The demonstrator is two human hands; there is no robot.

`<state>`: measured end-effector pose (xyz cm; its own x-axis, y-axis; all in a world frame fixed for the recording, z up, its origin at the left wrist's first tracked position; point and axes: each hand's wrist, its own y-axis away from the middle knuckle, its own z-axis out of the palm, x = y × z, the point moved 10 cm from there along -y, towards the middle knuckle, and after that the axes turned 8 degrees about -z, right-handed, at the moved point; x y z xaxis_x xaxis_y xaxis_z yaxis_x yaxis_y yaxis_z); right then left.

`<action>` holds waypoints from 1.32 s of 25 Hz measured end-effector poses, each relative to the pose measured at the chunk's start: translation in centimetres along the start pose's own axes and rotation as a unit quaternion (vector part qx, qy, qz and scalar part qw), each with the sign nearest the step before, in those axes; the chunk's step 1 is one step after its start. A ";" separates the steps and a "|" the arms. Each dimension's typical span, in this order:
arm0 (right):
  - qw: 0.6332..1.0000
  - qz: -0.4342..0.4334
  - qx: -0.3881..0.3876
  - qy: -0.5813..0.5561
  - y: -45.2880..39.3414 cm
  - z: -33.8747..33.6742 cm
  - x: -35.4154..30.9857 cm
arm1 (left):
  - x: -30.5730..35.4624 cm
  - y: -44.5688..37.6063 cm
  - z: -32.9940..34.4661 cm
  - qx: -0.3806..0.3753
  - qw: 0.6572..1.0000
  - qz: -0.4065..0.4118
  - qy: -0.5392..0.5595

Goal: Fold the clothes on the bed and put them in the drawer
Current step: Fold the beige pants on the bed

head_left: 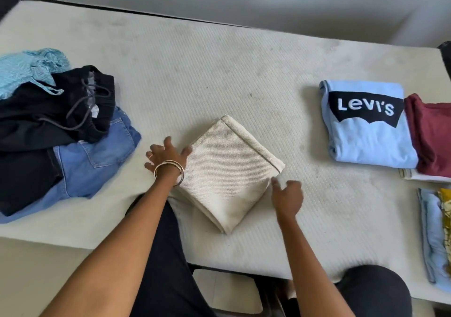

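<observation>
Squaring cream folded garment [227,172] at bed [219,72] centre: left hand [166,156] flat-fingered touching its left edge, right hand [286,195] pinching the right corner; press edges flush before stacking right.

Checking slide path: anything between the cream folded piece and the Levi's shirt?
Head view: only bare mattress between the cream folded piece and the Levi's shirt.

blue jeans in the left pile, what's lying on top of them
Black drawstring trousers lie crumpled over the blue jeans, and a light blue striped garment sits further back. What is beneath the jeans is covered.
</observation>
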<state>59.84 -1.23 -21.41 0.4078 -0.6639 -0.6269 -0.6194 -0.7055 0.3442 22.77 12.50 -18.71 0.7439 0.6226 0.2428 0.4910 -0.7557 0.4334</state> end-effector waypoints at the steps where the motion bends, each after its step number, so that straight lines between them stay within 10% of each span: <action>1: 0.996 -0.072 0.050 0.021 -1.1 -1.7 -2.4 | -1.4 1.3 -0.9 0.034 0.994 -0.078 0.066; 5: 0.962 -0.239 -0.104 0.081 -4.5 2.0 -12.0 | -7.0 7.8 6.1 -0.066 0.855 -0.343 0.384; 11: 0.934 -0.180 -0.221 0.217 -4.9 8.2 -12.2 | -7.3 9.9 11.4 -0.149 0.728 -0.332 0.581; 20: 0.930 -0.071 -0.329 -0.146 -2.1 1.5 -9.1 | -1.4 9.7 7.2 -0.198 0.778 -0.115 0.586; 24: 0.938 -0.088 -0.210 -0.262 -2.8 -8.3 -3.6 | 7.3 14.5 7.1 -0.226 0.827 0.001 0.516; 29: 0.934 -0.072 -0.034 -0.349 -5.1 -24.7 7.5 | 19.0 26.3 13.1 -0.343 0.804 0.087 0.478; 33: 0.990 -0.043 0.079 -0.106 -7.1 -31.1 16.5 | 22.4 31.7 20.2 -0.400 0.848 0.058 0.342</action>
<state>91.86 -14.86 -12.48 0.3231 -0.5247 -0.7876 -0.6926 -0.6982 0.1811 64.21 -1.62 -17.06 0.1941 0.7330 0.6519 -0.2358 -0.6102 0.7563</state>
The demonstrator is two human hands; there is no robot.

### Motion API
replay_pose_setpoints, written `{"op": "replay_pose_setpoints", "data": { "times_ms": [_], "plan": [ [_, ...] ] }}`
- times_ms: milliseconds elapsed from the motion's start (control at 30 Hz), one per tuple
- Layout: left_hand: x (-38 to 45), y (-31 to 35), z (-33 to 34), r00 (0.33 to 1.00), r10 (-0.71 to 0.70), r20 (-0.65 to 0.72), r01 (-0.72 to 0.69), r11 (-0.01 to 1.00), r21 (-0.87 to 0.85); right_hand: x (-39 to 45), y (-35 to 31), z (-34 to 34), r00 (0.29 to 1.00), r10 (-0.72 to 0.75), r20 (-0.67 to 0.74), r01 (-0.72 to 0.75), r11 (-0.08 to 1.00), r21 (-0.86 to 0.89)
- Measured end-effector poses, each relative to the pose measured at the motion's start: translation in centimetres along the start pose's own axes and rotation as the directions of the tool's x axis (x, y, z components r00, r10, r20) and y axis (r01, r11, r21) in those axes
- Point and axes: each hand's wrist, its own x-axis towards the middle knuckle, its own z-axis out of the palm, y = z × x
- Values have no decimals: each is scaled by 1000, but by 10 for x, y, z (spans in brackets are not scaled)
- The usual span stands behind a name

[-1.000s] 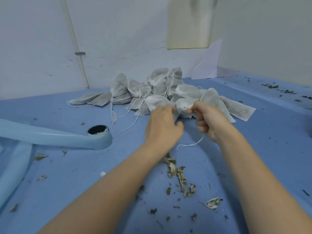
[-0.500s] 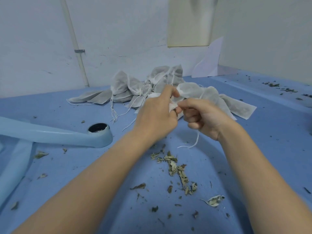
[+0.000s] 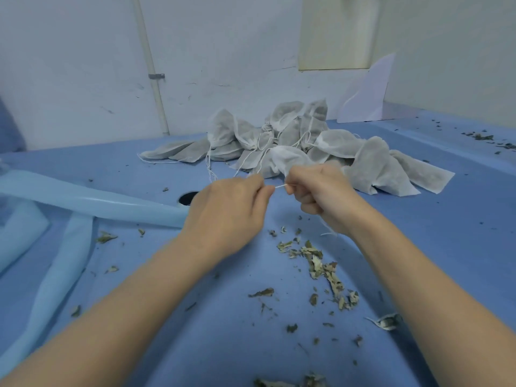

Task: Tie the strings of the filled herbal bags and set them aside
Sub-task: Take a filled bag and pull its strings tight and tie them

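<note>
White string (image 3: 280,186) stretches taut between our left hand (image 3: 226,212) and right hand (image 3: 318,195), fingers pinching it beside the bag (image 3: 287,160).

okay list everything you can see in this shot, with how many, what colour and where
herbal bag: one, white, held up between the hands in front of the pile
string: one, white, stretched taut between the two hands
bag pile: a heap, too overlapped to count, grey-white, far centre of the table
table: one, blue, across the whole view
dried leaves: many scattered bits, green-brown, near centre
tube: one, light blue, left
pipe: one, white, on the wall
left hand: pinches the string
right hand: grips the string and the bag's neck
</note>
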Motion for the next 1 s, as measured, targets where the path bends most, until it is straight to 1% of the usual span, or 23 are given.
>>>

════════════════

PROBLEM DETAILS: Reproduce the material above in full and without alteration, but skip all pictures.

TASK SOLUTION:
The demonstrator is two human hands; there is no robot.

`<state>`: measured end-effector pose (xyz cm; its own x-axis, y-axis; all in a world frame fixed for the recording, z up, its origin at the left wrist's first tracked position; point and axes: each hand's wrist, its own y-axis away from the middle knuckle, its own z-axis out of the palm, x = y × z, the point moved 10 cm from there along -y, towards the middle knuckle, and after that the axes turned 8 degrees about -z, right-handed, at the moved point; x y z xaxis_x xaxis_y xaxis_z yaxis_x yaxis_y yaxis_z); right then left.

`<action>` holds waypoints from 1.32 s of 25 Hz measured end-effector poses, each relative to the pose measured at the chunk's start: translation in centimetres along the start pose's own axes and rotation as a unit quaternion (vector part qx, qy, qz and scalar part qw), each with the sign nearest the step before, in those axes; the chunk's step 1 is one step after its start. A ";" separates the steps and a "|" the arms. Each dimension's typical span, in this order:
arm0 (right):
  - qw: 0.6332..1.0000
  - qz: -0.4342..0.4334
  - qx: -0.3881..0.3876
  - qy: -0.5813..0.5561
  - y: -45.2880..39.3414 cm
  - z: -33.8747..33.6742 cm
  - x: -35.4154..30.9857 cm
arm1 (left):
  - x: -30.5730..35.4624 cm
  - y: -44.5688..37.6063 cm
  - z: -32.9940..34.4661 cm
  - qx: -0.3806..0.3753
  - qw: 0.6572..1.0000
  - qz: -0.4065..0.4118
  - qy: -0.5392..0.5595

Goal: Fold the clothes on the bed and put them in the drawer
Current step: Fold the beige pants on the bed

head_left: 

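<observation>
Squaring cream folded garment [227,172] at bed [219,72] centre: left hand [166,156] flat-fingered touching its left edge, right hand [286,195] pinching the right corner; press edges flush before stacking right.

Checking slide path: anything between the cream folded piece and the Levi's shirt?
Head view: only bare mattress between the cream folded piece and the Levi's shirt.

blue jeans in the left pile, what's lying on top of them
Black drawstring trousers lie crumpled over the blue jeans, and a light blue striped garment sits further back. What is beneath the jeans is covered.
</observation>
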<state>59.84 -1.23 -21.41 0.4078 -0.6639 -0.6269 -0.6194 -0.7055 0.3442 22.77 12.50 -18.71 0.7439 0.6226 0.2428 0.4910 -0.7557 0.4334</state> end-effector waypoints at the steps where the motion bends, each after its step number, so that straight lines between them stay within 10% of each span: <action>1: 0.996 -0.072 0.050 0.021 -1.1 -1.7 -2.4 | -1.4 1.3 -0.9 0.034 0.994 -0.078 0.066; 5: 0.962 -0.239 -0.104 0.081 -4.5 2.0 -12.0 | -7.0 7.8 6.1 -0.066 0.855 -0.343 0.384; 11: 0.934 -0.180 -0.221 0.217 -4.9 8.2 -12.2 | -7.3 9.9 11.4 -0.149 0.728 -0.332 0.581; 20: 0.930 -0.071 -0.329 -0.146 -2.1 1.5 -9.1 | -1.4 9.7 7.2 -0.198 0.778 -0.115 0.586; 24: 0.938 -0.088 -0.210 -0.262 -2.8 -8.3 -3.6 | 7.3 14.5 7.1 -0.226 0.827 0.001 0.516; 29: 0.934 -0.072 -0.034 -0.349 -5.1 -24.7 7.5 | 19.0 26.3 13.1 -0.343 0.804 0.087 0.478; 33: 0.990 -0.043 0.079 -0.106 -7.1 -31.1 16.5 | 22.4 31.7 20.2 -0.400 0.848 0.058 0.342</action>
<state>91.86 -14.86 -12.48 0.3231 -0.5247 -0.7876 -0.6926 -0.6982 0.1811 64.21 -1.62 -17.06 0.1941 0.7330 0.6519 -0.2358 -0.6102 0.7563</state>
The demonstrator is two human hands; there is no robot.

### Motion API
replay_pose_setpoints, written `{"op": "replay_pose_setpoints", "data": { "times_ms": [_], "plan": [ [_, ...] ] }}`
- times_ms: milliseconds elapsed from the motion's start (control at 30 Hz), one per tuple
- Layout: left_hand: x (-38 to 45), y (-31 to 35), z (-33 to 34), r00 (0.33 to 1.00), r10 (-0.71 to 0.70), r20 (-0.65 to 0.72), r01 (-0.72 to 0.69), r11 (-0.01 to 1.00), r21 (-0.87 to 0.85); right_hand: x (-39 to 45), y (-35 to 31), z (-34 to 34), r00 (0.29 to 1.00), r10 (-0.72 to 0.75), r20 (-0.67 to 0.74), r01 (-0.72 to 0.75), r11 (-0.08 to 1.00), r21 (-0.86 to 0.89)
- Measured end-effector poses, each relative to the pose measured at the motion's start: translation in centimetres along the start pose's own axes and rotation as the directions of the tool's x axis (x, y, z components r00, r10, r20) and y axis (r01, r11, r21) in those axes
- Point and axes: each hand's wrist, its own x-axis towards the middle knuckle, its own z-axis out of the palm, y = z × x
- Values have no decimals: each is scaled by 1000, but by 10 for x, y, z (spans in brackets are not scaled)
- The usual span stands behind a name

[-1.000s] 
[-0.500s] 
[+0.000s] 

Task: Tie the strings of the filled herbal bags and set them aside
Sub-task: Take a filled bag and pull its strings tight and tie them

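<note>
White string (image 3: 280,186) stretches taut between our left hand (image 3: 226,212) and right hand (image 3: 318,195), fingers pinching it beside the bag (image 3: 287,160).

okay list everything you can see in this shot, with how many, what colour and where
herbal bag: one, white, held up between the hands in front of the pile
string: one, white, stretched taut between the two hands
bag pile: a heap, too overlapped to count, grey-white, far centre of the table
table: one, blue, across the whole view
dried leaves: many scattered bits, green-brown, near centre
tube: one, light blue, left
pipe: one, white, on the wall
left hand: pinches the string
right hand: grips the string and the bag's neck
</note>
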Motion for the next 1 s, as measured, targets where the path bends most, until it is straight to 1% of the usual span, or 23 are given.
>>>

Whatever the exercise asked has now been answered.